Cuando leí la biografía de Knowlson sobre Beckett, me sorprendió ver que allí había una nueva vuelta de tuerca en el relato de la epifanía y el giro radical; me sorprendió descubrir que Beckett insistió a su futuro y seguramente definitivo biógrafo para que deshiciera el malentendido creado por las palabras de Krapp en La última cinta y explicara que todo aquello no pasó en Dun Laoghaire, y menos en Killiney, sino “en la habitación de su madre en Foxrock”, porque allí había sido donde en realidad había experimentado la “revelación” y había podido por fin comenzar a escribir “sobre las cosas que verdaderamente le afectaban”. Pensé que todo quedaba más claro con este cambio de escenario: desaparecía la iconografía romántica (tormenta, muelle, fuerzas naturales, tempestades interiores) y también el muelle de Killiney y llegábamos a un lugar más íntimamente suyo, la casa de la madre vieja y enferma, el espacio donde más cerca podía estar de la verdad y donde mejor podía convertir su mundo en una síntesis de los contrasentidos de la razón.

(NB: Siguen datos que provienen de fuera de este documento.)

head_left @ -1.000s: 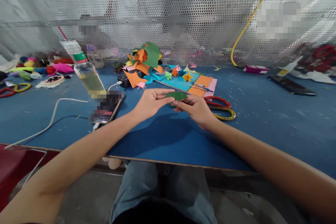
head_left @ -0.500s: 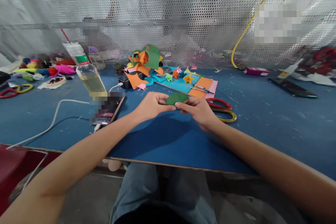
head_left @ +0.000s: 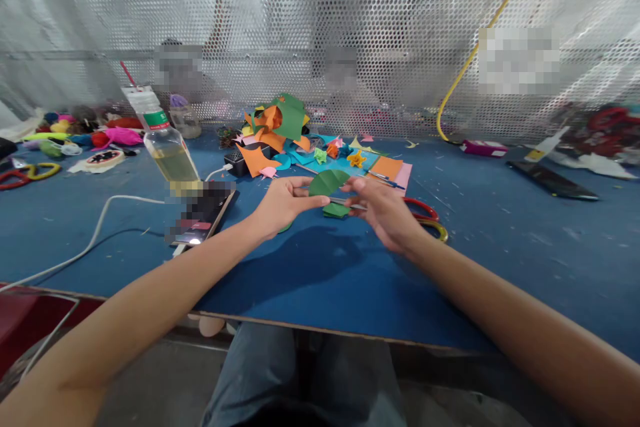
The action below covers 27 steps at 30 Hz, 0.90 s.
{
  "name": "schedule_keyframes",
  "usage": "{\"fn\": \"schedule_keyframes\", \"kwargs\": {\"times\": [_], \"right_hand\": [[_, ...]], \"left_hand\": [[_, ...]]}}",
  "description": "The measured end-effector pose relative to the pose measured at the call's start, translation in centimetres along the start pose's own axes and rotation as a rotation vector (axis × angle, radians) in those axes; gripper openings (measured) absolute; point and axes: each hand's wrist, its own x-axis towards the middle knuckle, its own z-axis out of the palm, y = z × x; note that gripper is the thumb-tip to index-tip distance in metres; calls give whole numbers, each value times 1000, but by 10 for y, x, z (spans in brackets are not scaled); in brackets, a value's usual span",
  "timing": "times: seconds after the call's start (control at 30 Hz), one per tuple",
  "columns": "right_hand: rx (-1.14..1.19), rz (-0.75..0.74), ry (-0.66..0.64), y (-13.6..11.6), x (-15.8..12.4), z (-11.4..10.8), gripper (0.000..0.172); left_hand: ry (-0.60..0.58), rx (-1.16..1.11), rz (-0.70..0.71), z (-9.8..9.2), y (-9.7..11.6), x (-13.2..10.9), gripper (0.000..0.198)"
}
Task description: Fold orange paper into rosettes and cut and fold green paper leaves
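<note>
A folded green paper (head_left: 327, 181) with creases and a rounded upper edge is pinched between the thumb and fingers of my left hand (head_left: 286, 203). My right hand (head_left: 383, 210) is at the paper's right edge, its fingertips apart; whether they touch the paper is hard to see. Below the paper, another small green paper piece (head_left: 336, 210) lies on the table. Scissors with red and yellow handles (head_left: 434, 219) rest under and beyond my right hand, which partly hides them. A bit of green also shows under my left wrist.
The blue table (head_left: 305, 287) holds a phone (head_left: 205, 213) with a white cable, and a leaning bottle (head_left: 170, 153). Behind my hands are a heap of paper scraps (head_left: 273, 123), folded paper stars (head_left: 357, 159) and pens. A black phone (head_left: 553, 180) lies right, before a perforated metal screen.
The green paper has been turned and stands more upright, showing its creases. My right fingers have spread and drawn back to its right edge. The small green piece below has come into view.
</note>
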Motion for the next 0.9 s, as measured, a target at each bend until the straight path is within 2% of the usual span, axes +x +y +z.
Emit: {"fn": "schedule_keyframes", "kwargs": {"times": [0.03,0.1,0.3,0.5,0.7,0.77,0.9], "right_hand": [[-18,23,-55,2,-4,6,27],[-37,25,-84,6,-9,14,25],[-1,-21,48,9,0,4,25],[-19,39,-62,10,-4,9,29],[-2,-66,97,12,11,-9,35],[-25,-56,43,13,13,-13,35],[-70,7,-175,14,4,-4,32]], "left_hand": [[-16,13,2,1,0,0,35],[-45,62,-8,2,-1,-1,38],[-14,139,-51,0,-5,-2,37],[-28,153,-46,3,-3,-4,39],[47,140,-50,1,-5,-4,53],[58,87,-13,1,-6,-3,43],[-6,1,7,2,-6,-3,29]]}}
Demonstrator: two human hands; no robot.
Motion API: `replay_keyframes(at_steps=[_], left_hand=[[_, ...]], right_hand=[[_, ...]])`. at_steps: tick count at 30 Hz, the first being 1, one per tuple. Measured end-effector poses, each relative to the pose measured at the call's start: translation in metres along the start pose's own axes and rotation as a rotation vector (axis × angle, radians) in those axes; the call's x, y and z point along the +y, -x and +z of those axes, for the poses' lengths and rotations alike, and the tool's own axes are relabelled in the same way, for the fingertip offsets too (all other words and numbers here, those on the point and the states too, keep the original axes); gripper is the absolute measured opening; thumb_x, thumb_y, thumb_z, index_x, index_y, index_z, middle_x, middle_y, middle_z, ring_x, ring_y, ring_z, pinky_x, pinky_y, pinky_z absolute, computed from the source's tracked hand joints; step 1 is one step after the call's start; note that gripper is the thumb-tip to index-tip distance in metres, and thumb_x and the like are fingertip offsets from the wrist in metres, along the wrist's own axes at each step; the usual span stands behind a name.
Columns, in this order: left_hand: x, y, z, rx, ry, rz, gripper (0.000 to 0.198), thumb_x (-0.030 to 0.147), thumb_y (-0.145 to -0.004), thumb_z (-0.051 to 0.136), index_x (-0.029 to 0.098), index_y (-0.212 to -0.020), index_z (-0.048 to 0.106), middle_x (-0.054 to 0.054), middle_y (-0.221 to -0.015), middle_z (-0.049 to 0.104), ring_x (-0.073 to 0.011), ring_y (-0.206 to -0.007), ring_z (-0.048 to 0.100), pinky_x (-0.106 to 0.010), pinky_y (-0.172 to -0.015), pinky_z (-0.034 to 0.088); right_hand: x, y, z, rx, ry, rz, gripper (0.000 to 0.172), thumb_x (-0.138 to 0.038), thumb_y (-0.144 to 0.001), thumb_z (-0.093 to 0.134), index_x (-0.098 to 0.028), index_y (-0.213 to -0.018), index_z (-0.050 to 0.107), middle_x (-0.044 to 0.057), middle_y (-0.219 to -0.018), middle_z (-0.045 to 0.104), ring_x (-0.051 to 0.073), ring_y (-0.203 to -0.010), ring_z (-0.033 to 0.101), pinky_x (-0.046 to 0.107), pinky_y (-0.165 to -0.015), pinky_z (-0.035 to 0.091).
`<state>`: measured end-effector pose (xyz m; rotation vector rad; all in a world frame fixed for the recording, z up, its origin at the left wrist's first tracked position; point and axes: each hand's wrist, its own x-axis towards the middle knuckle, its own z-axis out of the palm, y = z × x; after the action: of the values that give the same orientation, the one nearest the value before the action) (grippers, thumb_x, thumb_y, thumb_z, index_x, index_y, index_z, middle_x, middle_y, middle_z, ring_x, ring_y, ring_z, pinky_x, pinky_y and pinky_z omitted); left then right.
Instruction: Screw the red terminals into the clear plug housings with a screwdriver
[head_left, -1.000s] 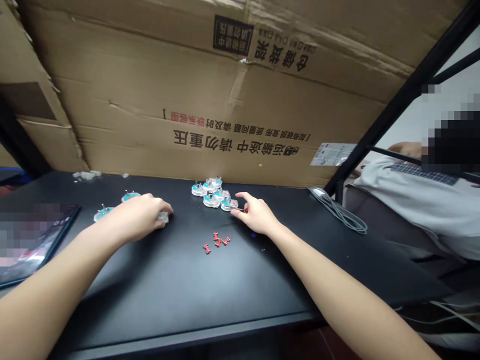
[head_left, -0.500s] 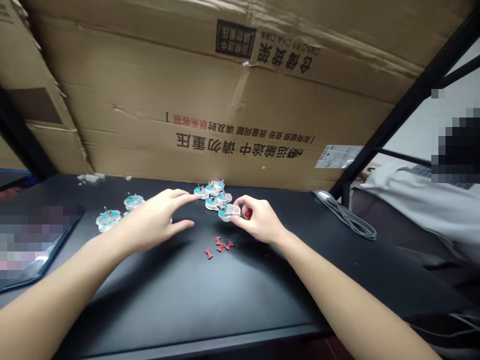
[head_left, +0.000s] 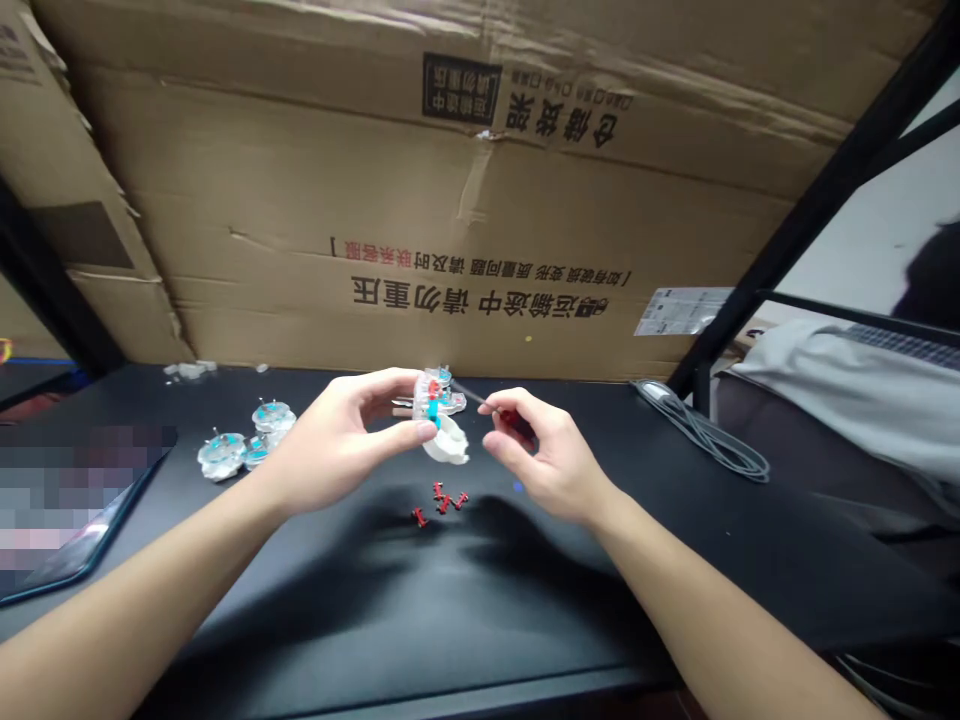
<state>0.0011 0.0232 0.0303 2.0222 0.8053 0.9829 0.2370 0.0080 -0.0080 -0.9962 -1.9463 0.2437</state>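
My left hand [head_left: 341,440] is raised above the black table [head_left: 375,600] and pinches a small clear plastic part [head_left: 441,432] with a teal and red inside, held on edge between thumb and fingers. My right hand [head_left: 544,455] is closed round a small red-handled tool [head_left: 495,408] whose thin metal tip points toward that part. Several small red pieces [head_left: 441,502] lie on the table just below my hands. Behind the held part, more clear parts [head_left: 450,398] sit in a cluster, mostly hidden.
Three clear teal parts [head_left: 244,445] lie at the left. A phone [head_left: 60,510] rests at the left edge. A big cardboard box [head_left: 450,180] walls the back. A grey cable [head_left: 705,435] lies at the right, where another person in a grey sleeve [head_left: 847,390] sits.
My left hand left the parts at the left, crossed over and took the clear part. Both hands rose off the table; my right hand now holds only the tool.
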Motion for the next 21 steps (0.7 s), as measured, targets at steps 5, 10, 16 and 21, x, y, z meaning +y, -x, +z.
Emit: replay_keyframes(at_steps=[5, 10, 16, 21], left_hand=[[-0.02, 0.008, 0.004, 0.044, 0.367, -0.057, 0.042, 0.033, -0.089, 0.071, 0.026, -0.13, 0.063, -0.006, -0.128, 0.071, -0.0245, -0.117, 0.066, -0.033, -0.1, 0.051], [-0.031, 0.019, 0.009, 0.002, 0.498, -0.074, 0.038, 0.033, -0.087, 0.072, 0.026, -0.124, 0.069, -0.006, -0.131, 0.069, -0.0266, -0.119, 0.064, -0.035, -0.102, 0.051], [-0.031, 0.022, 0.011, -0.018, 0.572, -0.105, 0.038, 0.037, -0.086, 0.074, 0.028, -0.123, 0.07, -0.006, -0.119, 0.074, -0.0279, -0.115, 0.067, -0.037, -0.099, 0.053], [-0.03, 0.023, 0.012, -0.051, 0.596, -0.146, 0.044, 0.035, -0.084, 0.076, 0.027, -0.126, 0.069, -0.009, -0.128, 0.07, -0.0303, -0.118, 0.066, -0.039, -0.1, 0.054]], right_hand=[[-0.013, 0.002, -0.004, 0.041, 0.02, -0.084, 0.02, -0.023, -0.097, 0.053, -0.019, -0.091, 0.071, 0.002, -0.074, 0.07, 0.011, -0.059, 0.058, 0.024, -0.059, 0.045], [-0.023, 0.007, 0.002, 0.034, 0.053, -0.123, 0.019, -0.02, -0.093, 0.058, -0.019, -0.081, 0.072, 0.0, -0.065, 0.066, 0.011, -0.054, 0.055, 0.024, -0.054, 0.043], [-0.023, 0.009, 0.001, 0.077, 0.0, -0.088, 0.02, -0.021, -0.094, 0.057, -0.019, -0.078, 0.07, -0.001, -0.059, 0.06, 0.011, -0.052, 0.052, 0.026, -0.052, 0.041], [-0.024, 0.009, -0.001, 0.058, 0.005, -0.112, 0.02, -0.02, -0.093, 0.058, -0.019, -0.077, 0.071, -0.001, -0.059, 0.059, 0.01, -0.051, 0.051, 0.025, -0.05, 0.04]])
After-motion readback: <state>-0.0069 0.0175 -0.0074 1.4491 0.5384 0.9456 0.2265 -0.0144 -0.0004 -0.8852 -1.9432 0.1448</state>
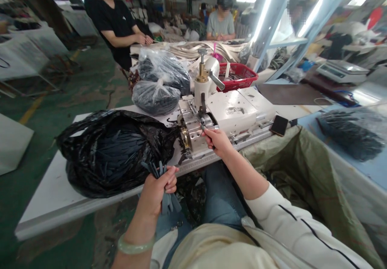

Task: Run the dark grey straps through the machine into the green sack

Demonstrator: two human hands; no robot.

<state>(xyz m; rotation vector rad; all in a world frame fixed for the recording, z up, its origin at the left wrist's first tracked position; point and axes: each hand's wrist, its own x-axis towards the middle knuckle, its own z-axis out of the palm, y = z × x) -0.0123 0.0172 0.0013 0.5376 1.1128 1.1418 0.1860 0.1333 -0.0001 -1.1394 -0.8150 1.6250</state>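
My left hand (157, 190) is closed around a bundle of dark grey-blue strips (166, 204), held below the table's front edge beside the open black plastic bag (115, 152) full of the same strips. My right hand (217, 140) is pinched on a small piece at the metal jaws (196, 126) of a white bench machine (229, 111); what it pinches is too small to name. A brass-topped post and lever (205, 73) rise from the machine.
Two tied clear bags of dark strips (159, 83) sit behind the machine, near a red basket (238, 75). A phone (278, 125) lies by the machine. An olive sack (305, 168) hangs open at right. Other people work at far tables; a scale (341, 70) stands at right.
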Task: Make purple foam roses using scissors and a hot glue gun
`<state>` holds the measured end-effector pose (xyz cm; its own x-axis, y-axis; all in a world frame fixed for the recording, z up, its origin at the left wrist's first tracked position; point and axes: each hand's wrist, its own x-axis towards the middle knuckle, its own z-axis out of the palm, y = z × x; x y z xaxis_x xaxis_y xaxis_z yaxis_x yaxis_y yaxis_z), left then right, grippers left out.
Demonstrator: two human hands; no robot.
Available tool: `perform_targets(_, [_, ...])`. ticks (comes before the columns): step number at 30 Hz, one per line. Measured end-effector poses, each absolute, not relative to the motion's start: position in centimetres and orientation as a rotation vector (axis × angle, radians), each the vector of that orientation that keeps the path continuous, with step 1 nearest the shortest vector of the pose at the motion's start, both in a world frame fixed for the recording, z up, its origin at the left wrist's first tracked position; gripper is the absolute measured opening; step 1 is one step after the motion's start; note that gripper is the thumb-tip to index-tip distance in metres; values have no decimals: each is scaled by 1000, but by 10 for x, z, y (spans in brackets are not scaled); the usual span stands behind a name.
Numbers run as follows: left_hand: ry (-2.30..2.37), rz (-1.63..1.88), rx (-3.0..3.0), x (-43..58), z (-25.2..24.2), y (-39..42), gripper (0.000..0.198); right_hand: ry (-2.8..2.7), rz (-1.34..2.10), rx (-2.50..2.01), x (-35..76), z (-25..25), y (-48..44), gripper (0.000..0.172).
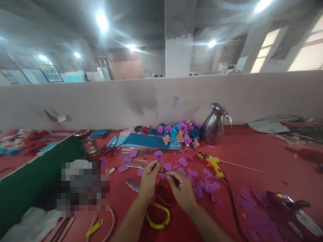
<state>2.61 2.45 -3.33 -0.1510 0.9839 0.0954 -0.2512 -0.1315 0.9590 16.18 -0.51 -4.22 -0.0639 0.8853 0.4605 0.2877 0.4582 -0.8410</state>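
Note:
A small purple paper flower [158, 155] stands upright above the fingers of my left hand [149, 176], which is closed in a pinch just below its head. My right hand [182, 188] is close by on the right, thumb and finger pressed together; whatever is between them is too small to make out. Loose purple paper petals [183, 162] lie scattered around and beyond both hands. Under my wrists lie scissors with yellow handles [158, 227], partly covered by my left forearm. A yellow glue gun [215, 166] rests to the right of the petals.
Finished paper flowers [183, 127] are heaped at the back beside a metal jug [214, 126]. Blue paper sheets [147, 141], glasses [113, 146] and a glass jar [89, 146] lie left of them. A green divider [37, 171] edges the left; a dark cord [233, 203] runs at right.

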Motion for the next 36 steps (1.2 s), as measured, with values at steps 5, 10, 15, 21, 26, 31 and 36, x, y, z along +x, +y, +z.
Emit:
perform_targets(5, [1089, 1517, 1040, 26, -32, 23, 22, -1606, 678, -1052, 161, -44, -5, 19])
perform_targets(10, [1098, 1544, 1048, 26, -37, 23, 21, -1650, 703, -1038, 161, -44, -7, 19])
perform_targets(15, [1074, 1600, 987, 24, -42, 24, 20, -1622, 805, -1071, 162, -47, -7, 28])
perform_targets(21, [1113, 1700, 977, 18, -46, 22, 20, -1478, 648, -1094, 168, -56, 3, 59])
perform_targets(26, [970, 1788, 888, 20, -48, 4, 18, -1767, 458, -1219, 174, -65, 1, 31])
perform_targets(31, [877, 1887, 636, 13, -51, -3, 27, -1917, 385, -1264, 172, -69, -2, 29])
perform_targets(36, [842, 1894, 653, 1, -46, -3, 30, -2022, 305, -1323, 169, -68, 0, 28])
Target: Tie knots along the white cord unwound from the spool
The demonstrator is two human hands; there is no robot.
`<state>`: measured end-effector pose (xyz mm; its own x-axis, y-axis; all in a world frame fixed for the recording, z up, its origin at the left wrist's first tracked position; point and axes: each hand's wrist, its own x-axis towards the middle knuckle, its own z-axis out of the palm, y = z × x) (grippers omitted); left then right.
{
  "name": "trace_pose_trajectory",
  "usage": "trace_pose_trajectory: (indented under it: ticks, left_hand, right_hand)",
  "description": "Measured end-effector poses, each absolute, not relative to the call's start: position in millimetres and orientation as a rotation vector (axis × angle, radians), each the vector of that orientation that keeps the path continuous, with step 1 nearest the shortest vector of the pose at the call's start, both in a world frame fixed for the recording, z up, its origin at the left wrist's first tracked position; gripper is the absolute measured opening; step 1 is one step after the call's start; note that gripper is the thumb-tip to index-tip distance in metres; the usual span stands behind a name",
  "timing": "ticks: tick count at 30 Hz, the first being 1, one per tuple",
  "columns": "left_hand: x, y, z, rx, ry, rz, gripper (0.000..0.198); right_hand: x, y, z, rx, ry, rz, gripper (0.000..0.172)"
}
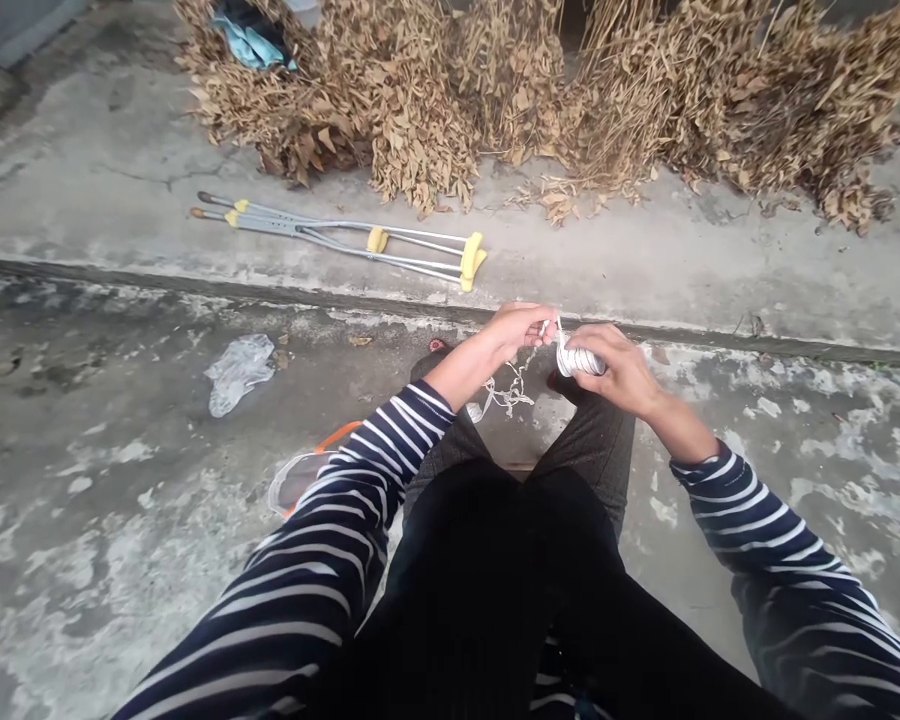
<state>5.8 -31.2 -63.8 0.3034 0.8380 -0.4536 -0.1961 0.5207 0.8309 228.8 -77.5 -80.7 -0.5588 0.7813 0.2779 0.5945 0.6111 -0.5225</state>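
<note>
My right hand (621,368) is wrapped round a small roll of white cord (581,361), with thin dark lines between the turns. A short length of the cord rises from the roll's left end toward my left hand (523,328). The fingers of my left hand are pinched together on the loose cord, close beside the roll. Below that hand, a tangle of pale cord (511,396) hangs or lies between my knees; I cannot tell which.
A pair of crutches (334,238) with yellow pads lies on the raised concrete ledge (645,260). Dried leafy stalks (427,100) are heaped behind, with a blue cloth (251,42) at their left. A clear plastic bag (241,374) and an orange-edged grey object (300,480) lie left.
</note>
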Motion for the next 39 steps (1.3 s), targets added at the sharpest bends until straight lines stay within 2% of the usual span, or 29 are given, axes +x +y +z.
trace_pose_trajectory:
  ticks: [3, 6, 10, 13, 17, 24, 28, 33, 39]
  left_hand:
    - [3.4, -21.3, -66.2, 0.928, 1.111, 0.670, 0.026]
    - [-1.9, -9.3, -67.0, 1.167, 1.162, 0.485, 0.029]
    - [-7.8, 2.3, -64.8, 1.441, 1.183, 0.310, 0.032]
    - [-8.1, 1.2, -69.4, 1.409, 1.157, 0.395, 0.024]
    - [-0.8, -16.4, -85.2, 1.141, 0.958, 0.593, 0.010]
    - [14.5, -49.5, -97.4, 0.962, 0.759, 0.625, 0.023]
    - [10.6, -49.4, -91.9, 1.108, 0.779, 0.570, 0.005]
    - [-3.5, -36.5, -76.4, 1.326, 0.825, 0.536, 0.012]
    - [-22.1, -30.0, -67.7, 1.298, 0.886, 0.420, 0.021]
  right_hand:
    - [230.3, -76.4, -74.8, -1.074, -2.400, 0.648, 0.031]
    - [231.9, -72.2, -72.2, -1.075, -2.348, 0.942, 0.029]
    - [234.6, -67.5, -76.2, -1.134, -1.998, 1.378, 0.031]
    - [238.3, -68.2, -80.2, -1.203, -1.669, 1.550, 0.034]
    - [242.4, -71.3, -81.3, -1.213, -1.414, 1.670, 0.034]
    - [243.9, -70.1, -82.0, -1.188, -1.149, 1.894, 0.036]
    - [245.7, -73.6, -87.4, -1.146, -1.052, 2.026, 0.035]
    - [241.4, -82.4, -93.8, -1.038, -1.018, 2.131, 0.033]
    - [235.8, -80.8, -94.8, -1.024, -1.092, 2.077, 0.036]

Así pues, la gran tormenta se perdió en el tiempo, pero pudo haber tenido lugar en 1946 en la casa de Foxrock, puede que fuera una tempestad interior y, al igual que al final de Molloy, no fuera en la medianoche ni lloviera. Y no debió de existir señal exterior que le hiciera hallar un camino en la escritura. ¿Pudo llegarle la revelación a través de su madre? Quién sabe, también pudo ser a través de un policía: “Usted se llama Molloy, dijo el comisario. Sí, dije, acabo de acordarme. ¿Y su mamá?, dijo el comisario. Yo no comprendía. ¿También se llama Molloy?, dijo el comisario. ¿Se llama Molloy?, dije yo. Sí, dijo el comisario. Yo reflexioné. Usted se llama Molloy, dijo el comisario. Sí, dije yo. ¿Y su mamá?, dijo el comisario, ¿también se llama Molloy? Yo reflexioné”.
Le viniera de donde le viniera, la revelación pudo llegarle desde la ribera de lo peor impeorable. Entonces, parodiando su estilo, deberíamos preguntarnos “qué revelación para qué cuando”. No estaba muy equivocado al decirse que había que restar y volcarse en lo oscuro, en la más negra niebla de las tinieblas.